Adidas believes that L&D professionals need to further and more drastically transform the company into a learning organisation by creating a culture of lifelong, self-driven learning in a collaborative environment: an environment in which all employees equally teach and learn and acquire knowledge and skills in a variety of ways to best suit present and future generations–“I LEARN, WE GROW”.
Since learning should be light, desirable, and fun, Matthias Malessa, chief Human Resources officer at Adidas, has changed his approach to integrating learning with work, recognizing that learning can take place not only in a formal classroom but also right on the job. For this reason, Adidas Group Learning Campus replaced classroom training programs with social and interactive online-learning offerings, which are open to everybody and accessible 24/7.
Under Adidas’ new program, the digital learning platform generates suggested learning modules for each training topic an employee decides to tackle. These modules take the form of videos, PDFs, quizzes, and include external sources, like TED or YouTube videos, blogs etc. following the model of MOOC’s (Massive Open Online Courses), and the platform highlights those which are either “most popular” or expert “recommended”. As employees develop their skills, they rank and rate the training content as easily as they would a video on YouTube or a book on Amazon.
By updating its old-school training, Adidas now takes into account its employees’ preferences in learning styles, making learning a more interactive activity, driving engagement and collecting relevant feedback to enhance their training program on an ongoing basis.

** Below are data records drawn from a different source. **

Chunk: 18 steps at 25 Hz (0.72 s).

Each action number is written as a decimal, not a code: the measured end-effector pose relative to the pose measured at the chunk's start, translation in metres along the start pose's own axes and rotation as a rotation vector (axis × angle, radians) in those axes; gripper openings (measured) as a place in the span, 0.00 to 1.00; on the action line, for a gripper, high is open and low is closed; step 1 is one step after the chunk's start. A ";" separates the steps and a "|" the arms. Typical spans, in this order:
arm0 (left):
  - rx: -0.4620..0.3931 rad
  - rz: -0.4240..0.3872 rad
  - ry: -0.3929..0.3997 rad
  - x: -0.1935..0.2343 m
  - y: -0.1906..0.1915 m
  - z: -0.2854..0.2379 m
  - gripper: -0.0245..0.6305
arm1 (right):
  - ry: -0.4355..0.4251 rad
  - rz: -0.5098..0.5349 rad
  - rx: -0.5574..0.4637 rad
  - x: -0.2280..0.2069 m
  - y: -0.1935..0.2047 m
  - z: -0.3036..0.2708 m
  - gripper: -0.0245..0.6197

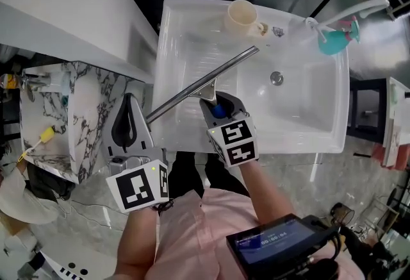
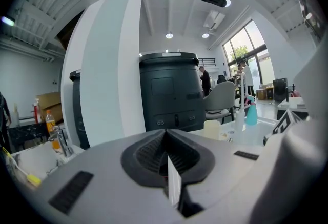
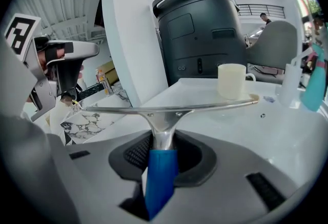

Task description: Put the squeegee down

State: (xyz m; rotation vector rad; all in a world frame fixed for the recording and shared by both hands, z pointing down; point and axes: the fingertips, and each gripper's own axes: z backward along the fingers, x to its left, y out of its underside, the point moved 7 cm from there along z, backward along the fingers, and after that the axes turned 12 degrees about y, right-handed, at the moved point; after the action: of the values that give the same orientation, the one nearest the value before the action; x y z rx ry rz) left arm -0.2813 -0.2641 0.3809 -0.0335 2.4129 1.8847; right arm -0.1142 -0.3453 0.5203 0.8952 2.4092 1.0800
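At the far left stood the marble counter, which played no part in this step. Just beside it you held the left gripper low, off the front left corner of the sink. Its jaws were pressed together with nothing between them, so that hand was free.

Next along, the squeegee was clamped in your right gripper. The jaws were closed on its blue handle, and the metal neck rose straight out from between the pads. The long blade ran on a slant above the sink, from past its left rim up toward the cup at the back edge. Nothing in these views showed the blade resting on the sink, so I judged it was held just above the basin.

That made this the carrying part of the job: the tool was over a landing spot but not yet set down.

To the right lay the open basin with its drain, and beyond it the teal spray bottle on the back right corner.

The next move called for you to lower the right gripper until blade and handle lay flat. The far blade end needed to stay short of the cup. Only then should you have let the jaws part and drawn the gripper straight back off the handle.
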 end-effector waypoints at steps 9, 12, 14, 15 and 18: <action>0.022 0.020 -0.004 0.012 0.012 -0.009 0.05 | -0.008 0.010 0.060 0.006 0.014 -0.018 0.20; 0.029 0.024 -0.004 0.014 0.014 -0.011 0.05 | -0.007 0.015 0.078 0.008 0.020 -0.022 0.20; 0.033 0.027 -0.002 0.015 0.016 -0.012 0.05 | -0.004 0.015 0.087 0.008 0.023 -0.024 0.20; 0.035 0.028 -0.001 0.016 0.017 -0.013 0.05 | -0.002 0.016 0.091 0.009 0.024 -0.025 0.20; 0.038 0.031 0.004 0.016 0.019 -0.016 0.05 | 0.004 0.020 0.101 0.008 0.025 -0.028 0.20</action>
State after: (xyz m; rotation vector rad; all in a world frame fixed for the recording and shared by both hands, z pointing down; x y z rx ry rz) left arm -0.2989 -0.2742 0.4018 0.0026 2.4654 1.8532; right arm -0.1251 -0.3426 0.5574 0.9526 2.4821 0.9763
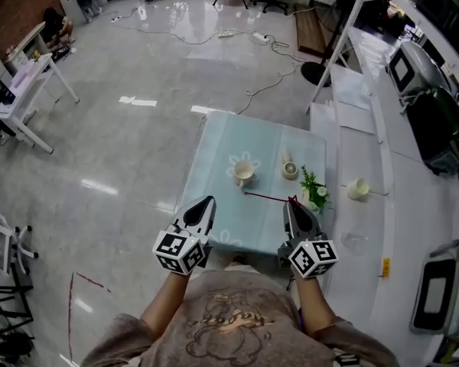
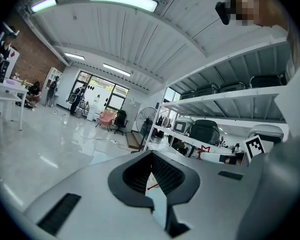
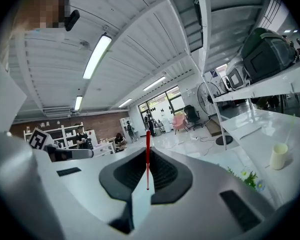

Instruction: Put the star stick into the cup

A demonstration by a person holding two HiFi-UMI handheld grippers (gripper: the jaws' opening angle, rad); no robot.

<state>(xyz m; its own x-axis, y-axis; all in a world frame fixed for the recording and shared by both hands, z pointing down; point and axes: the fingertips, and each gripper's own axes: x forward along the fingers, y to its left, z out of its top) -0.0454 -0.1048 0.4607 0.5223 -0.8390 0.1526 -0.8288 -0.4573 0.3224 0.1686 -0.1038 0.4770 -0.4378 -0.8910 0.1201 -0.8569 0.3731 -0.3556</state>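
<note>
Near edge: I hold both tongs low over the near side of the table, pointing almost level toward the far side.

Left tongs: jaws drawn together to a sliver, with nothing in them. I judge them spare, parked at the left, out of the stick's way.

Right tongs: jaws clamped on the star stick. The grip is at the star end. The thin red rod lies crosswise, reaching left over the glass. Its free tip is just on the near side of the cup and apart from it. Because the rod lies level, I judge it must be tipped free end down before it can enter the cup's mouth.

Mid-table: the cup stands upright. To its right is a small round white thing, too small to identify. Nearer, a small plant with white flowers stands just beside the right tongs. These two crowd the right side, so I judge the left to be the freer line for swinging the rod.

Far right: a long white shelf carries a second pale cup. It is off the table, so I judge it is not the target.

Beyond: grey floor with loose cables, well apart from the work.
</note>
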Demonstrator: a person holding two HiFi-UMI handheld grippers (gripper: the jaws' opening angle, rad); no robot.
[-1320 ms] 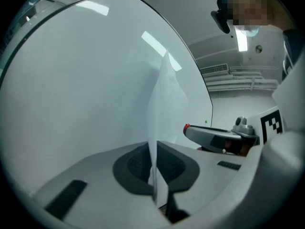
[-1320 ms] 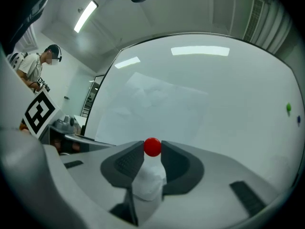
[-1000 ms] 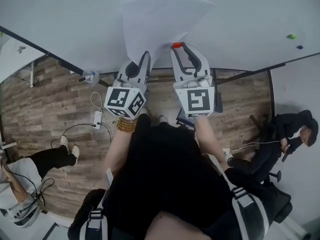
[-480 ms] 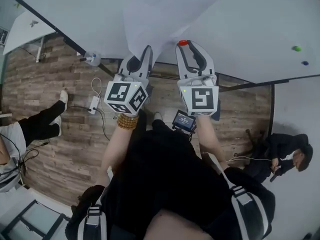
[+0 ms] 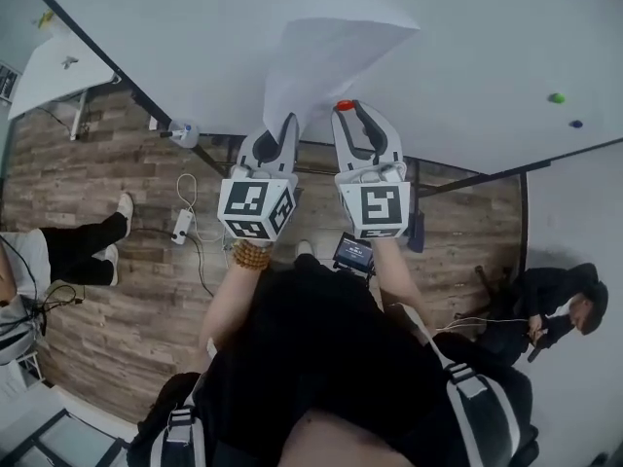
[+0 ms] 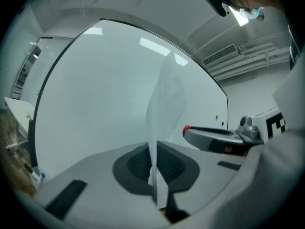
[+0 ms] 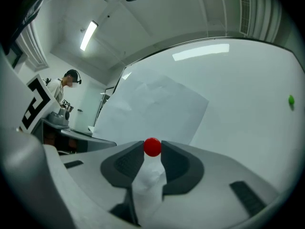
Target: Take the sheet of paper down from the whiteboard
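Note:
A white sheet of paper (image 5: 326, 56) bows away from the whiteboard (image 5: 467, 56), its lower corner pinched in my left gripper (image 5: 289, 125), which is shut on it. In the left gripper view the sheet (image 6: 164, 104) rises edge-on from between the pads of the left gripper (image 6: 155, 165). Just to the right, my right gripper (image 5: 346, 107) holds a small red round magnet (image 5: 344, 105) between its fingertips. The right gripper view shows the magnet (image 7: 152, 147) touching both pads, with the paper (image 7: 152, 109) behind it.
Green (image 5: 556, 97) and blue (image 5: 577, 123) magnets stick to the board at the right. A person sits on the wooden floor at the left (image 5: 68, 256), another at the right (image 5: 555, 285). A power strip (image 5: 182, 227) with cables lies below the board.
My left gripper has shifted a little to the right with the paper's corner, and the sheet now looks narrower and more folded. The right gripper keeps the red magnet beside it.

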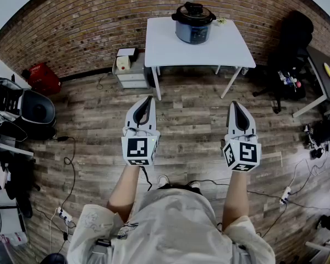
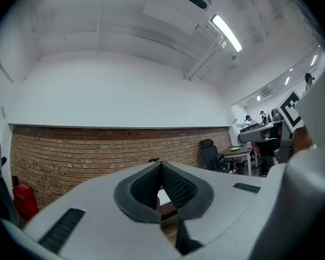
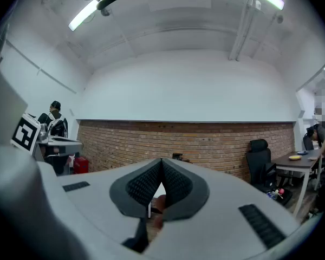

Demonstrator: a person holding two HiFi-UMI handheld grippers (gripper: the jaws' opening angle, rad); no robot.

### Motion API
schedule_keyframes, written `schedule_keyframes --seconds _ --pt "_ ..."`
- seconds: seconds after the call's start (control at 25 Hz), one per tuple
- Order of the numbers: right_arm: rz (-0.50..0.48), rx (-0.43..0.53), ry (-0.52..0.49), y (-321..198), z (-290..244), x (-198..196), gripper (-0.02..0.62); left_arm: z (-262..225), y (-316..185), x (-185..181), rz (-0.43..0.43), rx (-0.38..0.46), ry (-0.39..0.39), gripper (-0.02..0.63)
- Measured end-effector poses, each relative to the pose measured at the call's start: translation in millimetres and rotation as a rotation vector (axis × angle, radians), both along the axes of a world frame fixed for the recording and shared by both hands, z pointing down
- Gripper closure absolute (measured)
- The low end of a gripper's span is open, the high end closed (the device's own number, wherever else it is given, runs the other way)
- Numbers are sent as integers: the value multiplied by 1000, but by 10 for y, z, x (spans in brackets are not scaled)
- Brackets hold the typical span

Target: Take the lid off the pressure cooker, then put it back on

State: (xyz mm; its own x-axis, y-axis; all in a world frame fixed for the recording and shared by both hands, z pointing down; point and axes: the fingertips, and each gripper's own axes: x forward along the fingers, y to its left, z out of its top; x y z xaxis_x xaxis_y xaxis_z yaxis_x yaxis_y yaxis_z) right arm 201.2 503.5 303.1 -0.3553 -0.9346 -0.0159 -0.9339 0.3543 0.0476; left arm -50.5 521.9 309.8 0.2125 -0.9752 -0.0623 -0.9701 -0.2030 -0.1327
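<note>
- Fingers of the left gripper are pressed together tip to tip, with nothing between them.
- Fingers of the right gripper are likewise closed on each other and hold nothing.
- Seen from the head view, the left gripper and the right gripper are held out side by side over the brown wood-plank floor, both pointing toward the white rectangular table and well apart from it.
- On that table stands the round dark pressure cooker, near the edge next to the red brick wall.
- Its black lid sits on top of the cooker.
- A small grey drawer unit stands on the floor just beside the table's left legs.
- A black office chair stands to the table's right.
</note>
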Motion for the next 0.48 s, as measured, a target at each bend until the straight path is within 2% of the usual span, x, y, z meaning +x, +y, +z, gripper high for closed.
schedule_keyframes --seconds 0.48 --pt "1 -12 -20 38 46 -74 577 20 34 -84 1 -8 11 591"
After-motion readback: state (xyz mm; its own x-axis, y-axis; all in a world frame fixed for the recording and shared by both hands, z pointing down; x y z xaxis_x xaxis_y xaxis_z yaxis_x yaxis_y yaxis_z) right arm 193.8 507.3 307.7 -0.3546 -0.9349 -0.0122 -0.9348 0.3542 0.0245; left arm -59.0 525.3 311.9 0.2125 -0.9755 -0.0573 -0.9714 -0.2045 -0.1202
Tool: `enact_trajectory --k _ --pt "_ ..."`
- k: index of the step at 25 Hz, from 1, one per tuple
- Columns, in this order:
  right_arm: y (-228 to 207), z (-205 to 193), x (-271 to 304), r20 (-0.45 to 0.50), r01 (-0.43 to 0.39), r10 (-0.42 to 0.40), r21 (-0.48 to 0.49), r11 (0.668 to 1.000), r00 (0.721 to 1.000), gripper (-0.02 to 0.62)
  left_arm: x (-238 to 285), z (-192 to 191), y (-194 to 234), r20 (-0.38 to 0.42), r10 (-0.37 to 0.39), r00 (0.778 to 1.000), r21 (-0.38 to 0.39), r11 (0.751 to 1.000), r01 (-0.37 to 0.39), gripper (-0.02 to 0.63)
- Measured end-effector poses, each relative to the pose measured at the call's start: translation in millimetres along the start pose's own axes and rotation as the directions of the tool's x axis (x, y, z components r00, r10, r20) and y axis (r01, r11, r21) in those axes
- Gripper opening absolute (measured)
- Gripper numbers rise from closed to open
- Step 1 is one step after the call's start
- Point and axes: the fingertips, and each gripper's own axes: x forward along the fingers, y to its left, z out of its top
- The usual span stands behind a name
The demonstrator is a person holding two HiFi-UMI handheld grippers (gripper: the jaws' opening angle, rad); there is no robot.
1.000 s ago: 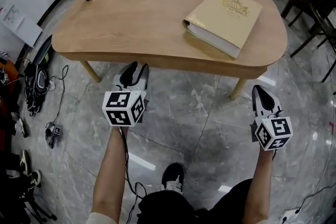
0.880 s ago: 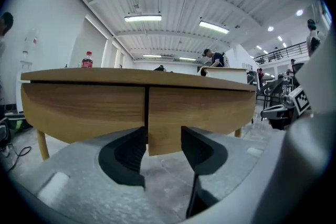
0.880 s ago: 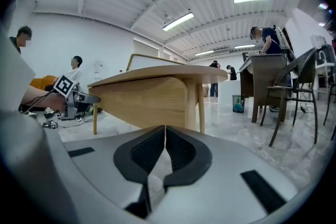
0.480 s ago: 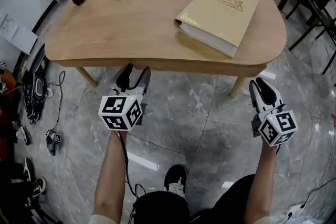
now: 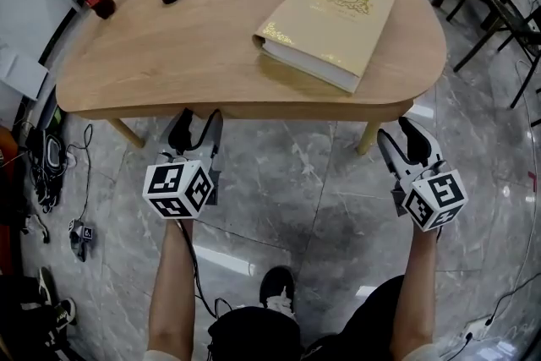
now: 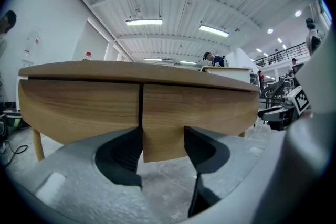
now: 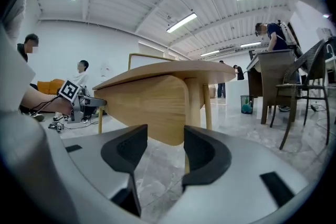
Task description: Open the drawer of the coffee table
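Hidden in head view: the drawer fronts (image 6: 199,107) lie under the overhang of the coffee table (image 5: 211,38), so only the top shows there.
Hard to tell: whether the left gripper's tips touch the wood, and which panel is the drawer.
Cut off: the table legs, mostly covered by the top.
Drawer look: two curved light wood-grain panels, flush, meeting at a dark upright seam, with a thin dark line under the top.
Drawer place: along the table's near edge, at 12 o'clock from the left gripper (image 5: 196,124).
Left gripper: jaws wide and just been opening; the right panel's lower edge shows in the gap, pads not pressing.
Right gripper (image 5: 404,139): at 5 o'clock from the book (image 5: 328,23); jaws apart, just been opening, holding nothing; the panel's rounded end shows beyond.
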Motion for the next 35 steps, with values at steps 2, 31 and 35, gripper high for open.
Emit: enact_trajectory --k 2,31,35 --pt "-3 1 -1 -0.003 0.005 -0.005 -0.002 1.0 1.0 0.227 0 0 0 -0.003 0.005 1.0 -0.003 1.0 -0.005 0.233" --pt "1 27 14 0.044 0.048 -0.046 -0.039 0.998 0.998 0.29 -2 -1 -2 -0.026 0.027 0.999 0.0 1.0 -0.027 0.235" --pt "3 25 9 0.031 0.057 -0.056 -0.03 0.998 0.998 0.29 -7 -2 -4 -0.029 0.026 0.999 0.001 1.0 -0.026 0.235"
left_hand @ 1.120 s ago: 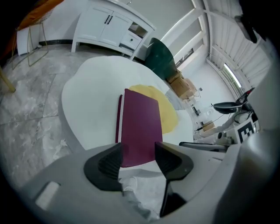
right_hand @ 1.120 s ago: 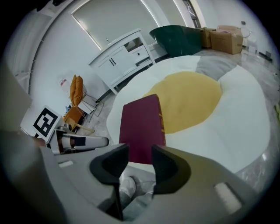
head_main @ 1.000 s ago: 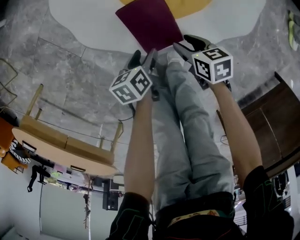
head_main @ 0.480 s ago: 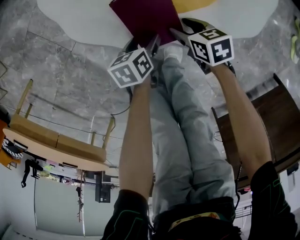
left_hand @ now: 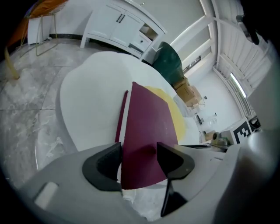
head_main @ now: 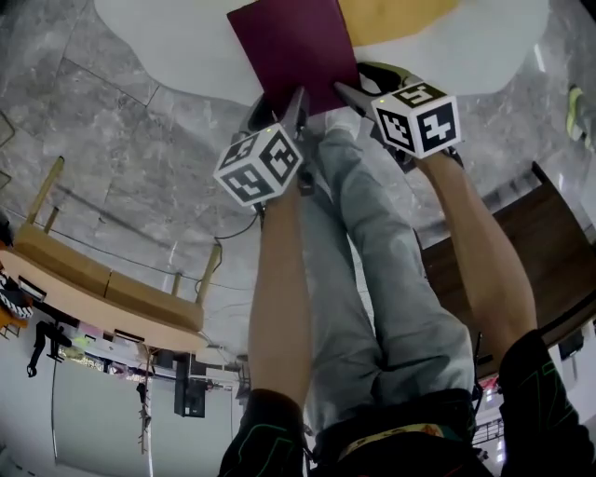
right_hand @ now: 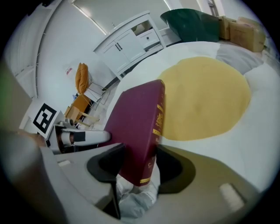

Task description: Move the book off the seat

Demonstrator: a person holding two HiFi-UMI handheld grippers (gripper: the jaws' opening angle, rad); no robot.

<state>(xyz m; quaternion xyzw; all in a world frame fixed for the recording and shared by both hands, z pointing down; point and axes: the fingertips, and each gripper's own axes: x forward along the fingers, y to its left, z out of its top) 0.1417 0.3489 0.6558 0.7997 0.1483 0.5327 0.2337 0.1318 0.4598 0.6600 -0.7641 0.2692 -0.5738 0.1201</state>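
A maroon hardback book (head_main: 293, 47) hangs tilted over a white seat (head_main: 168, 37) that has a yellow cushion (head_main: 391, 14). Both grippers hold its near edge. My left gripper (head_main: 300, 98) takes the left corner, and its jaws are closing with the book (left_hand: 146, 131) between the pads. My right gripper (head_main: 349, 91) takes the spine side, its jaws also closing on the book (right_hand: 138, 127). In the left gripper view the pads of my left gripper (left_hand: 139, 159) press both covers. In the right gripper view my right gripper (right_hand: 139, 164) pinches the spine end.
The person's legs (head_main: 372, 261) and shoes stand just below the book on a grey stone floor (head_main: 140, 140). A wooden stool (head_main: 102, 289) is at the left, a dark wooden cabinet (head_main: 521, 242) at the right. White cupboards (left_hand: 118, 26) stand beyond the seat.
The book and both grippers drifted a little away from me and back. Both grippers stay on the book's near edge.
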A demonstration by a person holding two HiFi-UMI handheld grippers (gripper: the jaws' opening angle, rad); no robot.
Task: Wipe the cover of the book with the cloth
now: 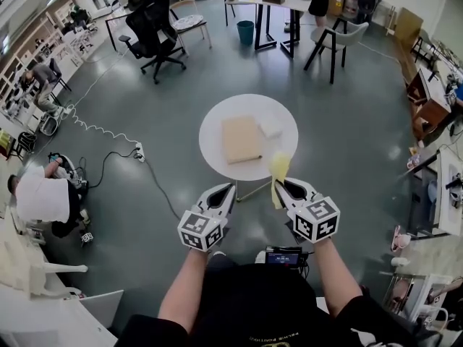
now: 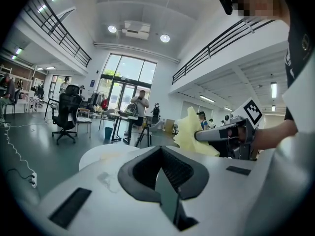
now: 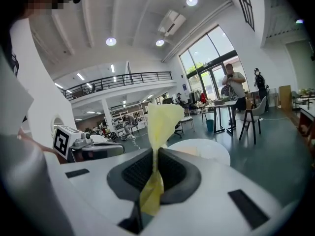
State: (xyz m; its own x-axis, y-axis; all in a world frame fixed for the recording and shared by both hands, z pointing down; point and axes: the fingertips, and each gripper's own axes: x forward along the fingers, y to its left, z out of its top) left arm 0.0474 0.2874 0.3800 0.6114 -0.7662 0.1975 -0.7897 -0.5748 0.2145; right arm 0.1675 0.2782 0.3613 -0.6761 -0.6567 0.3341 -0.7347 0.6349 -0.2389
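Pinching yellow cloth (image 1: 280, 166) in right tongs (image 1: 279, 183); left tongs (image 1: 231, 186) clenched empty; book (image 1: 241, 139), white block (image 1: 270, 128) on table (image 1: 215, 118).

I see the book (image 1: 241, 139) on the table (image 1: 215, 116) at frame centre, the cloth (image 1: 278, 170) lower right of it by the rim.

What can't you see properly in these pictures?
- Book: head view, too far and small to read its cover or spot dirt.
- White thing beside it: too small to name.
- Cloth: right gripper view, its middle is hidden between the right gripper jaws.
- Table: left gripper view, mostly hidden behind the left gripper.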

Who can benefit from blended learning and in what way can they do so?
For smaller companies who can easily bring in a room their employees, blended learning can be beneficial, especially when the company is young and personal interactions matter. If such organizations stick to the above-mentioned four principles of blended learning implementation, they can:
- Save costs and time.
When you “digitalize” a part of your training course, you save time and money. For example, thanks to a blended solution, Ernst & Young cut its training costs by 35%. They also condensed 2,900 hours of classroom training into 700 hours of online learning, 200 hours of distance learning, and 500 hours of in-person instruction.
- Make learning more natural with a personal touch.
Your employees need some “face time” from time to time since the interaction with coaches and other colleagues makes learning more natural and meaningful for smaller teams. Learners can go through online training and then, from time to time, get together with a coach and their colleagues to dive into deeper, more strategic questions.
- Better retain knowledge and skills.
A variety of training tools greatly contribute to personalization of a learning journey. Thanks to LMS your employees can learn on the go when they need answers and build their own learning schedule. In addition, live group discussions and on-demand support from coaches empower collaborative learning that decreases the forgetting curve. Relevant just-in-time answers and ongoing support guarantee that employee won’t forget newly acquired information.
- Improve employees’ engagement and productivity.
Lou Tedrick, Wireless Staff Vice President of Workforce Development at Verizon, says that “if you take ‘face time’ away from a struggling student, his or her performance is likely to be worse. In the workplace, we try to determine what would be best learned online vs. in the classroom and go from there.” In other words, when employees encounter challenges and don’t receive seasonable aid, they become demotivated very quickly and don’t show any desire to keep learning.
Blended learning allows some companies to enjoy the benefits of both traditional classroom and eLearning worlds in terms of flexibility, interactivity, ongoing feedback, and progress tracking. Facilitated through technology and supported by live communication, learning becomes more natural and meaningful.